Lecture 16 Sampling Distributions of The Sample Variance

The content in this article is a bit dry and difficult, but you only need to pay attention to the logic, not the math details¹.

Now that we know the distribution of the sample mean $\bar{X}$, the next question comes naturally: what is the sampling distribution of the sample variance $S^2$? We do not really have a theorem to tell us about the distribution of the sample variance, so we have to figure it out by ourselves. Similarly, this distribution allows us to calculate the following type of probability:

We take a random sample ($n=10$) from a population with a known variance, say, 25. We make some calculation and see that the sample variance is, say, 20. Then what is the probability of observing a sample ($\boldsymbol{n=10}$) with the sample variance equal to 20 or more extreme?

Again, soon we will see why we are interested in this type of question and how the answer to it can provide us some knowledge about the population. The sampling distribution of the sample variance is just what we need to calculate the probability.

At first it seems to be impossible for us to figure out the sampling distribution of the sample variance out of nowhere. However, with some reasonable assumptions it is actually approachable. Let’s start with a list of what we have in hand to clarify our task:

We have a population with an unknown distribution: $X \sim \textmd{some distribution}$
The population variance is known: $\mathbb{V}\textmd{ar}(X) = \sigma^2$
We have a random sample with size $n$. Recall from what we leant in Lecture 15, a random sample with size $n$ can be treated as $n$ independent and identically distributed (i.i.d.) random variables. That is, we have $n$ independent random variables $X_1, X_2, \cdots, X_{n-1}, X_n$ whose distributions are all the same as $X$, the population.
The sample variance is calculated as $S^2=\cfrac{1}{n-1}\sum_{i=1}^{n}(X_i-\bar{X})^2$, where $\bar{X}$ is the sample mean.

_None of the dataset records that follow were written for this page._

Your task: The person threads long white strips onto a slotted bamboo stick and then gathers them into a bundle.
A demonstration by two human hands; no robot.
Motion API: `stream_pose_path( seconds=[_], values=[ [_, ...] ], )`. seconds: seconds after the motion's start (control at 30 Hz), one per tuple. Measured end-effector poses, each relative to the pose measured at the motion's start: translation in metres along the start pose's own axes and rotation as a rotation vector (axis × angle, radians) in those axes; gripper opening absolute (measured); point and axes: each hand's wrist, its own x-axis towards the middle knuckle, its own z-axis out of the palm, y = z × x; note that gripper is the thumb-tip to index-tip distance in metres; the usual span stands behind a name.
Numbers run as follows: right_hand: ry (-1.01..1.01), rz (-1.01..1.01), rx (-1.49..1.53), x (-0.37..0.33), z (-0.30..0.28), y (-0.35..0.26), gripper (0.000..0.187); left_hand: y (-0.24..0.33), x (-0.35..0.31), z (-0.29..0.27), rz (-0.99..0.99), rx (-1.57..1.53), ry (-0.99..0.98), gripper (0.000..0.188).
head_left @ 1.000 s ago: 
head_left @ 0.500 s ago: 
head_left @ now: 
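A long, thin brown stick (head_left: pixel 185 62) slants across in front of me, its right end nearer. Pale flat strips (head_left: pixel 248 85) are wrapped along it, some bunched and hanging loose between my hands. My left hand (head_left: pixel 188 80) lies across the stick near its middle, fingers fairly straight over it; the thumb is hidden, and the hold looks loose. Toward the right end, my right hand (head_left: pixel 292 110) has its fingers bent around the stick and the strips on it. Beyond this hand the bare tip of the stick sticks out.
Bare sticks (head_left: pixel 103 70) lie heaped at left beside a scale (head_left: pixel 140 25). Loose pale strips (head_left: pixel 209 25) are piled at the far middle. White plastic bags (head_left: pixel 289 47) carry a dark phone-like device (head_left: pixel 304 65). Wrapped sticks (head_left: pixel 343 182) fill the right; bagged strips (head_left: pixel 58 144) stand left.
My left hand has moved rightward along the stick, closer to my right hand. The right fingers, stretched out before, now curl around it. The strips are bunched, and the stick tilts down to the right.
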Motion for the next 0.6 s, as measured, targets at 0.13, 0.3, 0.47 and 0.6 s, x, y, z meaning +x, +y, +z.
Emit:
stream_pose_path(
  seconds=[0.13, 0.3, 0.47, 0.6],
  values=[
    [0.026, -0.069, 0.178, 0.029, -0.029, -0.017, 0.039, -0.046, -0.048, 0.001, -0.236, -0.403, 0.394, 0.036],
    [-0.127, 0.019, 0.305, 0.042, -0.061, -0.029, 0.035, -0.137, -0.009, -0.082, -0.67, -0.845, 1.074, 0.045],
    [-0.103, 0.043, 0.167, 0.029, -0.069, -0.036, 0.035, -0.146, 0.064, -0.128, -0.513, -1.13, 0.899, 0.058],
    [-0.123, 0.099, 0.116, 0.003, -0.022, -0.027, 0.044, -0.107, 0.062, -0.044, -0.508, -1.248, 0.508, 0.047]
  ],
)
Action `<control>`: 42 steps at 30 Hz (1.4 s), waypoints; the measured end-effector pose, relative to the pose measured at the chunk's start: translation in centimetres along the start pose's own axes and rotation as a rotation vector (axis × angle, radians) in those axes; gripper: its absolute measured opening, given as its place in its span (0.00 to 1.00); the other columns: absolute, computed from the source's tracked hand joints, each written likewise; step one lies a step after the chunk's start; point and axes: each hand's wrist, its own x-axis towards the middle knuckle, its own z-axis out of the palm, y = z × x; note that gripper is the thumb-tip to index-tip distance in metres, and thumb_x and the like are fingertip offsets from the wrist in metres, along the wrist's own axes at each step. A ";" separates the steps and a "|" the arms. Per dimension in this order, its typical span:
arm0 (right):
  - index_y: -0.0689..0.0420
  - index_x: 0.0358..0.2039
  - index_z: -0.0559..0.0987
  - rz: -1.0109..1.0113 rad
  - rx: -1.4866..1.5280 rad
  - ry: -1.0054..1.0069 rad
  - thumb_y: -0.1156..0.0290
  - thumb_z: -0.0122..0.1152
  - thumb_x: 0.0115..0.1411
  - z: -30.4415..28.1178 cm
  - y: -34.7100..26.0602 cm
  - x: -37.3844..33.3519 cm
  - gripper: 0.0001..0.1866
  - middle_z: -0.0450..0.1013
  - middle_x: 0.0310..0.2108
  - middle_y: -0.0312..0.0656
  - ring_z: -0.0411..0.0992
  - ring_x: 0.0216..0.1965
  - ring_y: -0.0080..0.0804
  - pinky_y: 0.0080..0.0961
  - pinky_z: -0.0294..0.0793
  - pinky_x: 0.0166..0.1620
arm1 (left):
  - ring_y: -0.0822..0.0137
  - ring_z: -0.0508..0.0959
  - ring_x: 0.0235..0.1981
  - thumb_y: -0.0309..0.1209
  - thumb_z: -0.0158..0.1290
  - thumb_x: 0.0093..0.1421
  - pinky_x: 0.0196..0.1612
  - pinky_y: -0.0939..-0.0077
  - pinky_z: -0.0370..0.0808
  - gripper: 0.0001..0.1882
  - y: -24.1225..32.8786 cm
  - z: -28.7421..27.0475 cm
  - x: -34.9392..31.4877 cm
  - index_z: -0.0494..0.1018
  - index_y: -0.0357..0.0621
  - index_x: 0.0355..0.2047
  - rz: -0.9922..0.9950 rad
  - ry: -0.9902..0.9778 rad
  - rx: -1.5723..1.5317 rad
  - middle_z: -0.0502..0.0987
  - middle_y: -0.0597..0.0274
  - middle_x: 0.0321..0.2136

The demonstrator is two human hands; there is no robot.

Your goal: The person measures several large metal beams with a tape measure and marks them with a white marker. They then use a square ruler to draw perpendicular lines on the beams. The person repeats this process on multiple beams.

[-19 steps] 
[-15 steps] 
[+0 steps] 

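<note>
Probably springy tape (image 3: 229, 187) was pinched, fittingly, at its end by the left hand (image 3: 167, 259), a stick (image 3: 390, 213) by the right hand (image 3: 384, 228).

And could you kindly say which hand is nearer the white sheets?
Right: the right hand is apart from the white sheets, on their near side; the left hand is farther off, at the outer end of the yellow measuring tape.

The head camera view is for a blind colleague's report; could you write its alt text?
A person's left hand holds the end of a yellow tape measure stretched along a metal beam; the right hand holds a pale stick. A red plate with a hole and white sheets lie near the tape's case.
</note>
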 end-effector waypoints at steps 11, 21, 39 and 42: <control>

Apparently, $S^2$ is a random variable, just like $\bar{X}$. What we want here is to figure out the distribution of the random variable $S^2$. For a start, let’s see how the sample variance is calculated:

$$S^2 = \cfrac{1}{n-1}\left[ (X_1 - \bar{X})^2 + (X_2 - \bar{X})^2 + \cdots + (X_{n-1} - \bar{X})^2 + (X_n - \bar{X})^2 \right]$$

At this moment, we could simply ignore the coefficient $n-1$, which is just a constant. The variable part is the sum of $n$ terms with the same structure: $(X_i - \bar{X})^2$. Since the random variables $X_1, X_2, \cdots, X_{n-1}, X_n$ are i.i.d., each term $(X_i - \bar{X})^2$ should have the same type of distribution. Therefore, if we could figure out the distribution of one of the term, say $(X_1 - \bar{X})^2$, we could get the distribution of every $(X_i - \bar{X})^2$. After that, maybe we could figure out the distribution of the sum of them, which is the distribution of $S^2$.

The Standard Normal Squared

Now we need to figure out the distribution of one of the term. It is difficult to do this in general. However, we could stick to our principle that we talked about repeatedly: whenever we start to do something new, always, always start with something simple to get an intuition. Therefore, let’s work out a simplified version of $(X_i - \bar{X})^2$.

From Lecture 13 and Lecture 15, we know that $\bar{X}$ follows a normal distribution. Since a linear function of a normal random variable is still a normal random variable, $-\bar{X}$, that is, $-1 \times \bar{X}$ is a normal random variable. Since $X_1, X_2, \cdots, X_{n-1}, X_n$ are a random sample from the population, they all have the same distribution as the population ($X$). Therefore, if the population has a normal distribution $X \sim \mathcal{N}(\mu, \sigma^2)$, then each of the $X_i$ is also normally distributed:

$$X_i \sim \mathcal{N}(\mu, \sigma^2) \textmd{, } i = 1,2,\cdots,n-1,n$$

Then each of $X_i - \bar{X}$, that is $X_i + (-\bar{X})$, is also a normal random variable, because the sum of two normal random variable are still normal. What we want is $(X_i - \bar{X})^2$. Therefore, it seems we need to figure out the distribution of a normal random variable squared. What is the simplest normal random variable? Right … it is a standard normal random variable $\mathcal{N}(0,1)$.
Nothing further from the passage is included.